Only Focus on Compulsions

An interesting study has been recently published by Twohig et al. comparing standard Exposure and Response Prevention to “cognitive restructuring” to Acceptance and Commitment Therapy. If it sounds confusing, try reading all the tables and figures. At any rate, the idea behind the study (which is the most interesting part, since the sample size was quite small) was that it may not be necessary to focus so much on obsessions; it is enough to focus on compulsions, and curtailing them so that one can act instead in ways consistent with one’s ideals and goals. In the tiny sample, the effect of this approach was pretty amazing.
This makes sense to me. Compulsions are things that one does to stop feeling anxiety and to stop having obsessions. For instance, in contamination-themed OCD, a person will have the obsession that they got contaminated, and will have intense anxiety accompanying it. The obsession occurs automatically in response to a trigger, and the anxiety follows automatically as well. Both of these processes are generated and contained within the limbic system; the upper cortex has no chance to intervene, and has no means of directly stopping the automatic processes involved. This means that one cannot will away anxiety, or will the obsessions to stop.
Compulsions also tend to occur automatically  whenever obsessions are triggered — at least, one might say, they want to be automatic. Because they (usually) require the use of one’s arms and legs (control for those is located in the upper cortex), they have a glaring vulnerability that anxiety and obsessions do not have: they can be directly stopped, by voluntarily choosing to not do them, or at least to do something else that is incompatible with doing them. Compulsions are complex automatic behaviors, and though the urge to do them may be quite strong, with practice one can learn to stop them. Typically, the window one has to stop them before they feel overwhelmingly automatic begins very small (perhaps a second or two!) and then gradually increases as the effort to stop them continues.
If one is going to stop doing a compulsion, it is easiest and best to focus instead on one’s values. Because compulsions are a behavior, when one is doing them it is always at the expense of another behavior that is more in keeping with our aspirations and purpose in life. Compulsions steal time from other meaningful activities: spending time with family and friends, being able to be of service to others, being able to focus on one’s work, and so on.
Acceptance and Commitment Therapy (ACT) is a kind of cognitive-behavioral therapy that focuses on accepting the discomfort of not acting on one’s emotions (e.g., doing a compulsion) while instead choosing to act in accordance with one’s highest values. When applied to OCD, the treatment does not entail purposefully doing exposure exercises. Instead, it focuses on regaining the meaningful activities of life that the compulsions have crowded out.
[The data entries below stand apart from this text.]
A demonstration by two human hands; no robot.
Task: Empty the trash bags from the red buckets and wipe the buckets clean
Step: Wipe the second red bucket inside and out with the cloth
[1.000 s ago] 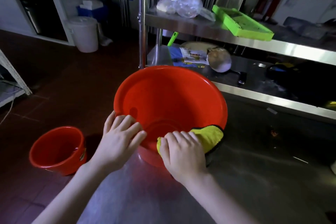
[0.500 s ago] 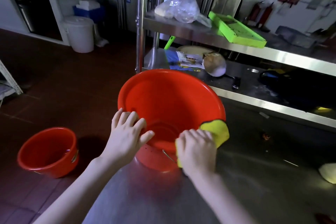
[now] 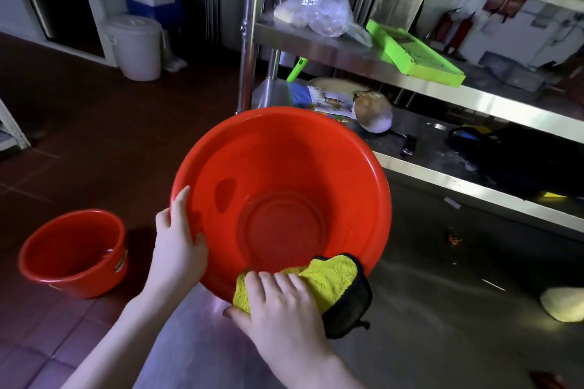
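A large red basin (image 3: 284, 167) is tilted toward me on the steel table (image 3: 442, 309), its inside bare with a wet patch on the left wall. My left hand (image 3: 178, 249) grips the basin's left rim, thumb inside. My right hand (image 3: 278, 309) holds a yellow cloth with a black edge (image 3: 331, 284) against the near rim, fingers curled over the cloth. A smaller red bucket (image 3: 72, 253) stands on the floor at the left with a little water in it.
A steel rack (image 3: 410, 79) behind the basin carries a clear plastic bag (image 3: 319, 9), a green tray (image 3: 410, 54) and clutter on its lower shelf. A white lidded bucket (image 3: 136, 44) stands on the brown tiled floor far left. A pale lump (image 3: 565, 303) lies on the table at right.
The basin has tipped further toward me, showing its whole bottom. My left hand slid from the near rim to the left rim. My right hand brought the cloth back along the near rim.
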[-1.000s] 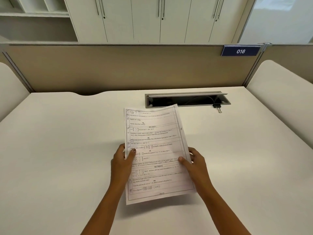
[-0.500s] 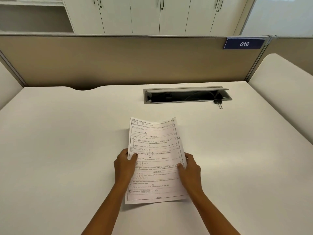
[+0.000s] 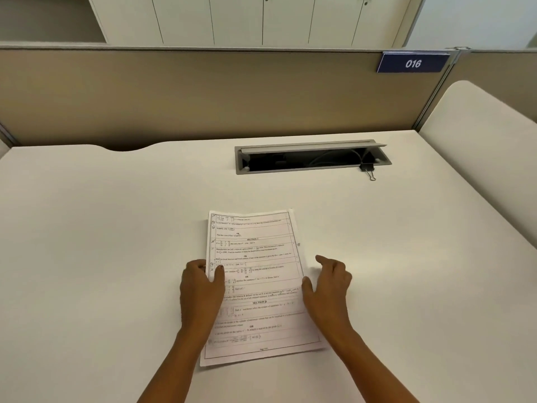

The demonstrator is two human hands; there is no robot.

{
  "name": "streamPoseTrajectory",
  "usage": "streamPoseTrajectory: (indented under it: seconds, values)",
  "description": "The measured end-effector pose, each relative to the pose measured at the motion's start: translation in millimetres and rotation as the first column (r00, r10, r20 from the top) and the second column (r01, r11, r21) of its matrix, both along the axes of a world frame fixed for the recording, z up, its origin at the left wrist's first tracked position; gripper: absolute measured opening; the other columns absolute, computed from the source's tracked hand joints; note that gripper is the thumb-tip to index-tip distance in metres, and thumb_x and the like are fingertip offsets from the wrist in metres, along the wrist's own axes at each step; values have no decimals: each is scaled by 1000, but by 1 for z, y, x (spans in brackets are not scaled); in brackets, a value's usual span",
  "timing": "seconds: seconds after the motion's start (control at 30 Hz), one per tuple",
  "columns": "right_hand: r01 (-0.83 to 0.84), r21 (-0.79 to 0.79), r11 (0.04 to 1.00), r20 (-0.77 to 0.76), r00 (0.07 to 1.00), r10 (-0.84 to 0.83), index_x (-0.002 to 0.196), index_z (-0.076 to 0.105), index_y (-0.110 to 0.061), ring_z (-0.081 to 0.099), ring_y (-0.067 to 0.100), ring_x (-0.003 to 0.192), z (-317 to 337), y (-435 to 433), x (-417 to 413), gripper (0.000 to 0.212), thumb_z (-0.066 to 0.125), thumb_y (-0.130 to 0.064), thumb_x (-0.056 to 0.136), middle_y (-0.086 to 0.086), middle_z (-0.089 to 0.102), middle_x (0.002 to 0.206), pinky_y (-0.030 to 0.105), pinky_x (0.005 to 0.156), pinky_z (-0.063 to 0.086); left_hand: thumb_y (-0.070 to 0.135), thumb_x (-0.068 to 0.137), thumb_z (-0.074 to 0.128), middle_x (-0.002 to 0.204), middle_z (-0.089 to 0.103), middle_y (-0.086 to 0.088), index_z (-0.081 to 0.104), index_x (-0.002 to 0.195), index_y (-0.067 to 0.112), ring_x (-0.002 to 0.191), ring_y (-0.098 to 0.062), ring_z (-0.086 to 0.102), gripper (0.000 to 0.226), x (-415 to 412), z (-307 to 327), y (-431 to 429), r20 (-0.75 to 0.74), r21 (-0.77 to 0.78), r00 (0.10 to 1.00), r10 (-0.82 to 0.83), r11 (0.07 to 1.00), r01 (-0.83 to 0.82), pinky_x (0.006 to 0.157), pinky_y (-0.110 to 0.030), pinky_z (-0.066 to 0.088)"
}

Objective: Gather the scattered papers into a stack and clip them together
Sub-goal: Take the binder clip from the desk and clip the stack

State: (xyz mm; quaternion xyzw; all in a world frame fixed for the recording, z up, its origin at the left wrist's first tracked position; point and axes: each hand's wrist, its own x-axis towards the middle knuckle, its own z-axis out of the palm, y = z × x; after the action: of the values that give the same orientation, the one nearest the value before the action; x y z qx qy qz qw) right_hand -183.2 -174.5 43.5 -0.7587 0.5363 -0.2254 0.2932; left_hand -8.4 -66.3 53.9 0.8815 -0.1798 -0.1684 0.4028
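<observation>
A stack of printed papers (image 3: 258, 286) lies flat on the white desk (image 3: 116, 242), roughly squared, with one sheet's edge peeking out at the top right. My left hand (image 3: 200, 289) holds the stack's left edge, thumb on top of the page. My right hand (image 3: 328, 283) is just off the right edge, fingers loosely bent and holding nothing. A black binder clip (image 3: 368, 169) lies at the far right, against the front rim of the cable tray.
A grey cable tray (image 3: 311, 157) with its lid raised is sunk into the desk at the back. A tan partition (image 3: 203, 91) with a blue "016" label (image 3: 412, 63) closes off the far side. Another white desk (image 3: 488, 146) adjoins on the right.
The papers went from tilted up in both hands to lying flat on the desk. My right hand has let go of the right edge and moved slightly outward.
</observation>
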Motion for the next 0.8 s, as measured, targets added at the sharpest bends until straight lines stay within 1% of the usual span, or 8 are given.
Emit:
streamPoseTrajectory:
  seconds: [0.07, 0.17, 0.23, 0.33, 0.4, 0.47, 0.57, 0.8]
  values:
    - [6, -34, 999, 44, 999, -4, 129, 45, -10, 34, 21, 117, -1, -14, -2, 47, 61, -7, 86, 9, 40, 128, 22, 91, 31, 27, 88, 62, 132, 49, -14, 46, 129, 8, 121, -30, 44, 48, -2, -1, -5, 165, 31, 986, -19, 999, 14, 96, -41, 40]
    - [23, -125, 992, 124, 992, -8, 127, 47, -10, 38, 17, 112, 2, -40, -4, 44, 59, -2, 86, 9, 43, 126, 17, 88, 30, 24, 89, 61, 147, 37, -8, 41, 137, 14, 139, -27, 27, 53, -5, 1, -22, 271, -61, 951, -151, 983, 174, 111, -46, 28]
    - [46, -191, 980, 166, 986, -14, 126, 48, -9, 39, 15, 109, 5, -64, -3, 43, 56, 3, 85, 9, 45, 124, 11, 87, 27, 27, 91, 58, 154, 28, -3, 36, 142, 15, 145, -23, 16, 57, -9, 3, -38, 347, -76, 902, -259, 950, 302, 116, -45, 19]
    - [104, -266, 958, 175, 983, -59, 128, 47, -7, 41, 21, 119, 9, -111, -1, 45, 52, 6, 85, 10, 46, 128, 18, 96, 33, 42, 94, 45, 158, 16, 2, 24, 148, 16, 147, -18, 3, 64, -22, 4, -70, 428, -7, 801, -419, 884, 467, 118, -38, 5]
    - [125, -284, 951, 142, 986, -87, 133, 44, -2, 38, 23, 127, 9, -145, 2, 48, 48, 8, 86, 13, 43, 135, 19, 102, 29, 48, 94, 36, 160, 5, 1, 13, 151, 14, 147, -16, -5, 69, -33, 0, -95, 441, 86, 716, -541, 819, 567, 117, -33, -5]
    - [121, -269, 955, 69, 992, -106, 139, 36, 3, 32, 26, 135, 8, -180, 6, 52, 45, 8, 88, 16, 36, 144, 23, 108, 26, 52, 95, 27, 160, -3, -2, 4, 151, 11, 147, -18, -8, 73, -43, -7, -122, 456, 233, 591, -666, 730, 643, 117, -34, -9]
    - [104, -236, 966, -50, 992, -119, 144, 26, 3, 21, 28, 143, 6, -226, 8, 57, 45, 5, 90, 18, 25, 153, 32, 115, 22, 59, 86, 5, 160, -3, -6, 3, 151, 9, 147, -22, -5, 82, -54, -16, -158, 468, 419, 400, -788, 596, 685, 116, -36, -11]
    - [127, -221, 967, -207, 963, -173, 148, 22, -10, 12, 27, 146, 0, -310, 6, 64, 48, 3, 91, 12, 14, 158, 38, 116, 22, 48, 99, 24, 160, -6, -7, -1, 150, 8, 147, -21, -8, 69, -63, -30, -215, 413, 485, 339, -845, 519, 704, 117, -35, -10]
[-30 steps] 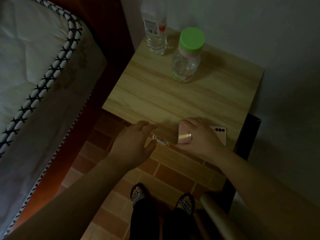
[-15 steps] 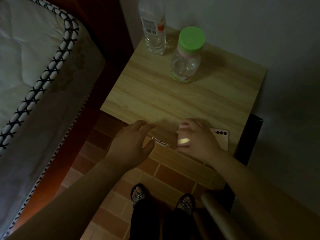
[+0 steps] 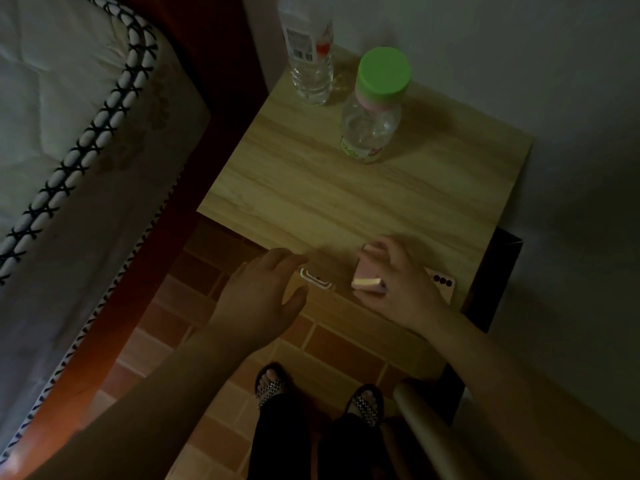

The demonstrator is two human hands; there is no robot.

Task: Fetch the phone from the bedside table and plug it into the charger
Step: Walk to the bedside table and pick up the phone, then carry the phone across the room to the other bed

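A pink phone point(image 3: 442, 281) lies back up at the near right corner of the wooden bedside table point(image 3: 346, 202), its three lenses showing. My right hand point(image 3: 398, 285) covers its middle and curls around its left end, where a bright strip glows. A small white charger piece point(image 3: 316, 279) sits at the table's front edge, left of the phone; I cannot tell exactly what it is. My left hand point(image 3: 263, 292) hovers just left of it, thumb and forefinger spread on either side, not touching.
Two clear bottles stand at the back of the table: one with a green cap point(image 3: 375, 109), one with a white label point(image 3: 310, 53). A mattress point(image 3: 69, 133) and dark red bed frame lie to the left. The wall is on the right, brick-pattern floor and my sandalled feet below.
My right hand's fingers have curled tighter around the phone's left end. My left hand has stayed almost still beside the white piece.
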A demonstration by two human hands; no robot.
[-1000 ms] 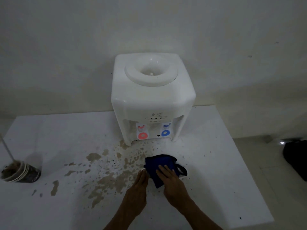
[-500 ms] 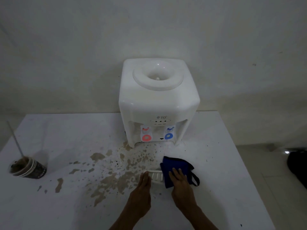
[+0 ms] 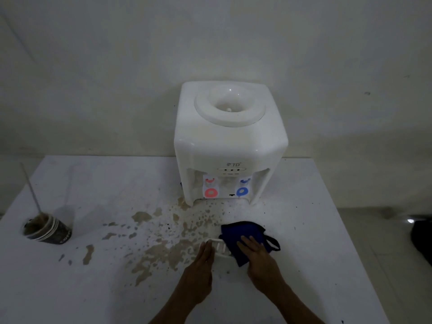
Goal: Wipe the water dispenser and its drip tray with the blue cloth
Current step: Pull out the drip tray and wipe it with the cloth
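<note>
I see both bare forearms reaching in from near edge, converging toward far. Left hand [image 3: 203, 265] low, fingers straight, held together, pointing far. Right hand [image 3: 259, 256] just right of it, palm down, flat, fingers [image 3: 244, 241] extended far-left. Hands apart.

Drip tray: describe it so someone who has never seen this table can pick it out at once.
Start at the white water dispenser standing at the back of the white table, then come straight forward past the brown splashes. The drip tray lies there, between the left hand and the blue cloth under the right hand. It is the only small white slotted piece.
</note>
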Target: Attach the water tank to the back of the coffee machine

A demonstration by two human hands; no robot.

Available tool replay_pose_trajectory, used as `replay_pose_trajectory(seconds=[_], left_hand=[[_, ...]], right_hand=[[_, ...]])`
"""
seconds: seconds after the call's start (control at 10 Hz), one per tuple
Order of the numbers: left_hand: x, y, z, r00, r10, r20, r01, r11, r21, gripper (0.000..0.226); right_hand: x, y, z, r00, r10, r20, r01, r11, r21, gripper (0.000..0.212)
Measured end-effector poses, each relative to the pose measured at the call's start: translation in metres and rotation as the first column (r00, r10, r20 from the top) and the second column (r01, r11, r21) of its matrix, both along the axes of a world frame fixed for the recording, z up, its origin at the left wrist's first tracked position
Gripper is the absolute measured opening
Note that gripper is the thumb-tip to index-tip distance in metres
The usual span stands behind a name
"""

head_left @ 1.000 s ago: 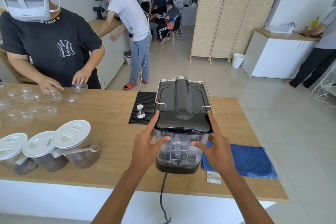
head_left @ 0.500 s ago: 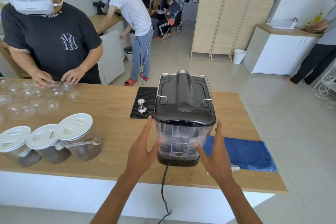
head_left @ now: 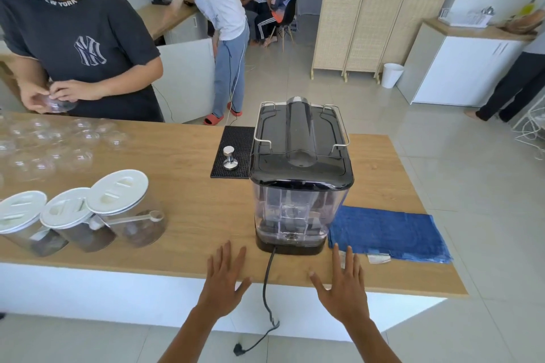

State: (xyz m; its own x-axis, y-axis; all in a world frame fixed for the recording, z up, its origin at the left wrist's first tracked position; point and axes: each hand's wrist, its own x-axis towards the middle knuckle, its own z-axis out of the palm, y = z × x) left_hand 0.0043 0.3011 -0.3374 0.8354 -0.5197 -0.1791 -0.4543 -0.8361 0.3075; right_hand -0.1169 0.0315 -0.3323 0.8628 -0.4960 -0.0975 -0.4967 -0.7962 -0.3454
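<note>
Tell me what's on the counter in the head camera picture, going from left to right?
Three white-lidded jars → black mat with a metal tamper → coffee machine with its clear water tank → blue cloth.

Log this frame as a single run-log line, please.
tank: water tank seated on coffee machine | left hand: open, clear | right hand: open, clear

Bright, even daylight; soft shadows, sharp focus, wide-angle bending at edges.
</note>
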Motion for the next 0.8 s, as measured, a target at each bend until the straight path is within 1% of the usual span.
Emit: replay_pose_trajectory(seconds=[0.1, 0.2, 0.3, 0.4, 0.5, 0.6, 0.7, 0.8], left_hand=[[-0.002, 0.002, -0.007, 0.999, 0.015, 0.043, -0.014, 1.000, -0.021, 0.088], [-0.002, 0.001, -0.008, 0.996, 0.040, 0.073, -0.039, 0.999, -0.017, 0.083], [-0.004, -0.002, -0.008, 0.995, 0.051, 0.082, -0.050, 0.999, -0.009, 0.083], [-0.005, -0.003, -0.008, 0.995, 0.065, 0.074, -0.063, 0.998, -0.032, 0.085], [-0.004, -0.003, -0.009, 0.995, 0.062, 0.080, -0.061, 0.998, -0.022, 0.086], [-0.004, -0.003, -0.010, 0.995, 0.062, 0.078, -0.062, 0.998, 0.007, 0.087], [-0.002, -0.003, -0.014, 0.994, 0.059, 0.091, -0.059, 0.998, -0.004, 0.087], [-0.002, -0.003, -0.015, 0.995, 0.067, 0.080, -0.064, 0.997, -0.036, 0.085]], right_hand=[[-0.001, 0.000, -0.005, 1.000, 0.019, -0.020, -0.020, 0.998, -0.058, 0.105], [-0.006, 0.000, -0.007, 1.000, 0.026, -0.005, -0.027, 0.997, -0.067, 0.103], [-0.007, -0.001, -0.008, 1.000, 0.029, -0.006, -0.030, 0.996, -0.078, 0.102], [-0.005, 0.001, -0.007, 0.999, 0.024, -0.038, -0.027, 0.997, -0.078, 0.102], [-0.006, -0.001, -0.009, 1.000, 0.022, -0.016, -0.024, 0.996, -0.091, 0.101], [-0.006, 0.000, -0.006, 0.999, 0.017, -0.033, -0.020, 0.996, -0.084, 0.101], [-0.006, 0.001, -0.003, 1.000, 0.008, -0.026, -0.010, 0.999, -0.050, 0.101], [0.002, 0.004, 0.020, 0.995, -0.064, 0.073, 0.060, 0.997, 0.051, 0.085]])
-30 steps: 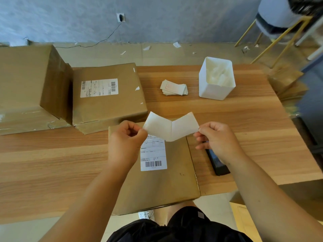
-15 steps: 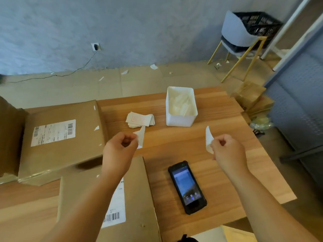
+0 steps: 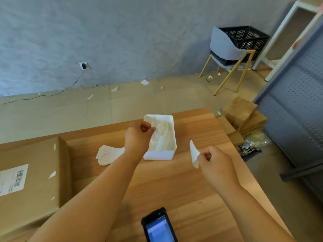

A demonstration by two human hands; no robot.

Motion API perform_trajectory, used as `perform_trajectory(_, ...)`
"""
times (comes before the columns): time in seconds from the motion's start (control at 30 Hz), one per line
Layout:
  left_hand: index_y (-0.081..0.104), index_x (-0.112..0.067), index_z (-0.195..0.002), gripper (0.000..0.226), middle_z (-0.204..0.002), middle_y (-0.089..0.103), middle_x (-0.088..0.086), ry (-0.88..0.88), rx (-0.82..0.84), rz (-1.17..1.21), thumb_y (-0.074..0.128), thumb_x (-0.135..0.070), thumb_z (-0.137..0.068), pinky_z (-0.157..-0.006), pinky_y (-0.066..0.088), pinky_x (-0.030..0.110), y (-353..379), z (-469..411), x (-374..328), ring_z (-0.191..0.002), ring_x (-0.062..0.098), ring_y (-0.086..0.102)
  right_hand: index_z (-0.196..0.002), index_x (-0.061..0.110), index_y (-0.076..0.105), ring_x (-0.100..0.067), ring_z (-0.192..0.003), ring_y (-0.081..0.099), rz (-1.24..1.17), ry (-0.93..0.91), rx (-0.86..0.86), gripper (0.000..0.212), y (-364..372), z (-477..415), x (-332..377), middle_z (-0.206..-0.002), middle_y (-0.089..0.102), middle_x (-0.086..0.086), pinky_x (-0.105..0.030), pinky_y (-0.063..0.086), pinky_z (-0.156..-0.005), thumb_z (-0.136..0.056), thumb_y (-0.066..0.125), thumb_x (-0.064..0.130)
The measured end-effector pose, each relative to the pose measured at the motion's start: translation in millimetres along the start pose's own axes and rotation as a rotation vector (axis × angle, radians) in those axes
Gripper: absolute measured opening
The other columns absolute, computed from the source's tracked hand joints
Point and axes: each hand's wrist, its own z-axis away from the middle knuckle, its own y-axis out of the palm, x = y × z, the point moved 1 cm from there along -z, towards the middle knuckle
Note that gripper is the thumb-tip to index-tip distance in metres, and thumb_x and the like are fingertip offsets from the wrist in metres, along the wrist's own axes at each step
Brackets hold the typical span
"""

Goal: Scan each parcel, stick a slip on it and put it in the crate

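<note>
The left hand (image 3: pixel 138 137) is curled, thumb and forefinger pinching a thin paper strip (image 3: pixel 154 122) that stands up from the fingertips just over the open top of the white bin (image 3: pixel 159 155). The right hand (image 3: pixel 216 165) is also curled, pinching the lower corner of a white slip (image 3: pixel 193 152). The slip is held edge-on in the air, above the surface (image 3: pixel 183 189), to the right of the bin and apart from it.

The bin stands toward the far edge of the wooden surface and holds crumpled whitish paper. Just left of it, partly hidden behind the left forearm, a loose stack of slips (image 3: pixel 107 155) lies flat on the wood. At the near edge, between the two forearms, lies a black handheld scanner (image 3: pixel 159 226) with its screen lit and facing up.

On the left side of the surface sits a large cardboard parcel (image 3: pixel 35 154), with a barcode label (image 3: pixel 13 179) and a few paper scraps stuck to its top face.

The black crate (image 3: pixel 244 39) is well apart from the hands, at the far right, resting on the seat of a grey chair (image 3: pixel 225 48) with yellow legs. Smaller cardboard boxes (image 3: pixel 243 114) are piled on the floor (image 3: pixel 87 109) right of the surface, and torn paper bits lie scattered along the wall.
</note>
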Motion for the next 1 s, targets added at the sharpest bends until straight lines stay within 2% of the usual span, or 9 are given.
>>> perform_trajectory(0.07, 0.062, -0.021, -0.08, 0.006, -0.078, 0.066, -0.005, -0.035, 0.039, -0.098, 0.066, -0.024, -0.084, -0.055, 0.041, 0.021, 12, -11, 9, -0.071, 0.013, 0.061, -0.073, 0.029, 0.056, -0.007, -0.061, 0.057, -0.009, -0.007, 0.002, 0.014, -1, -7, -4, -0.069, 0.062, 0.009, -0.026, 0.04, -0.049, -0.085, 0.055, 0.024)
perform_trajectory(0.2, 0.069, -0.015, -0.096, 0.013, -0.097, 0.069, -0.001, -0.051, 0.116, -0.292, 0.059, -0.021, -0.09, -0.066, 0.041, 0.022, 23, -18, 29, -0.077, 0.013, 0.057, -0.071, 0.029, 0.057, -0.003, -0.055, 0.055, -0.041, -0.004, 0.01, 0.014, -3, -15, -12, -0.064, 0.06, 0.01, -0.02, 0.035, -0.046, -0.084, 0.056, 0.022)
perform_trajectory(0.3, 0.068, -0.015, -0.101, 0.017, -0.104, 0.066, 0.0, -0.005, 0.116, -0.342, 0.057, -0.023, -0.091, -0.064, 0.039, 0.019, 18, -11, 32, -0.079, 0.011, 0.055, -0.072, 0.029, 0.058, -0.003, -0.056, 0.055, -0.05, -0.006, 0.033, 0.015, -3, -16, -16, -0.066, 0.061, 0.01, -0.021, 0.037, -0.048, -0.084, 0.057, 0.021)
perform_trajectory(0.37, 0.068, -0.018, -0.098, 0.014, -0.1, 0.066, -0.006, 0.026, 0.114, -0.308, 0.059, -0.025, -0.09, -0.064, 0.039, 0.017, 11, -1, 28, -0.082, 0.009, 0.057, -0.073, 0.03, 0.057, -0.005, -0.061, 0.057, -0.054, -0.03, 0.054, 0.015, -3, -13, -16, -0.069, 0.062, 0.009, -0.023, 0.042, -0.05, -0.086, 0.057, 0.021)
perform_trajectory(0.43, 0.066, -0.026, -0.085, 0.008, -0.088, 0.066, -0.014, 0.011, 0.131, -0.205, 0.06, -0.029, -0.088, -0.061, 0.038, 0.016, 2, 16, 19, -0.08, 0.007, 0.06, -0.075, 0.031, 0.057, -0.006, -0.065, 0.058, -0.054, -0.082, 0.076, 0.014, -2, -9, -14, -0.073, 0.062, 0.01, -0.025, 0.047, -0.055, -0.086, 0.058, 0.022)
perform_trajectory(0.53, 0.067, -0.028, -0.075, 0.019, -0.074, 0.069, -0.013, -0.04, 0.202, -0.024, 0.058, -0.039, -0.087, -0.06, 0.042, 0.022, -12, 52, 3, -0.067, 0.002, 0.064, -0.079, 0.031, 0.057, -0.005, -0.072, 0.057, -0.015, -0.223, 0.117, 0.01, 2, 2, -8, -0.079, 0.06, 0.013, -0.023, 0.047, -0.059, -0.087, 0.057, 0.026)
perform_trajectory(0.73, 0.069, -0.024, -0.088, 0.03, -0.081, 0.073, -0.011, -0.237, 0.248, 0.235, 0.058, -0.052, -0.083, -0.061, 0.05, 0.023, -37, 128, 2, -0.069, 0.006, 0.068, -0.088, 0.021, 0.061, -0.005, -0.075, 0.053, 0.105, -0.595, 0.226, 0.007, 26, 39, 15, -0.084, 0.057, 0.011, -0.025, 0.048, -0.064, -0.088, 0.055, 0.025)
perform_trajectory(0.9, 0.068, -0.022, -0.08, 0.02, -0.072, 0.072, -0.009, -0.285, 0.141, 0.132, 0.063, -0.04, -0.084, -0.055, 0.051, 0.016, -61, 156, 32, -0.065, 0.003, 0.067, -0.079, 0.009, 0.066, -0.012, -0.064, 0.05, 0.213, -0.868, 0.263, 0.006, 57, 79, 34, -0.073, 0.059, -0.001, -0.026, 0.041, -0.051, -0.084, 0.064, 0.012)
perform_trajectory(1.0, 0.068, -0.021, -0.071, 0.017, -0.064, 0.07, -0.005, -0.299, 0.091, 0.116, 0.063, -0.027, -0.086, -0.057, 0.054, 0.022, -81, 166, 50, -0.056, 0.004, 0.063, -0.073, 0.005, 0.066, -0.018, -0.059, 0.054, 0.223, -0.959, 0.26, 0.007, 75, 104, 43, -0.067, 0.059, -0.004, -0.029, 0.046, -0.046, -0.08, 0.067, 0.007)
As one goes through life guided by ideals and not anxiety avoidance, anxiety will necessarily arise — i.e., obsessions and compulsions will be triggered. This is enough for ACT. As one goes through letting the OCD be triggered whenever it happens to get triggered, one is taught to accept the anxiety and obsessing (things one cannot change directly). The more one practices this acceptance, the more the foundation of OCD — the desperate struggle to avoid all anxiety and obsessions — is destroyed.
Another way of putting this: if one makes it one’s goal to not obsess and not have anxiety, one is unwittingly siding with compulsions, the whole purpose of which is to stop obsessing and having anxiety. When one focuses on accepting anxiety and accepting obsessions occuring, one is doing a work that a compulsion could never do: acts of acceptance are anti-compulsive, exact opposites of compulsions. At the same time as learning acceptance, one learns to not give in to compulsions that interfere with leading a meaningful, rich life. (It’s too bad that my favorite book on OCD is called “Stop Obsessing!” That’s exactly what a compulsion wants!)
This approach takes practice. Particularly, one must learn to stay in the present moment, and mindfully attend to the unwanted anxiety and obsessions when they occur without doing anything to remedy them. There is growing evidence in support of this approach. For more details, one can check out the Twohig study, which was published in the International Journal of Behavioral and Cognitive Therapies, Vol.6 (1), 2010.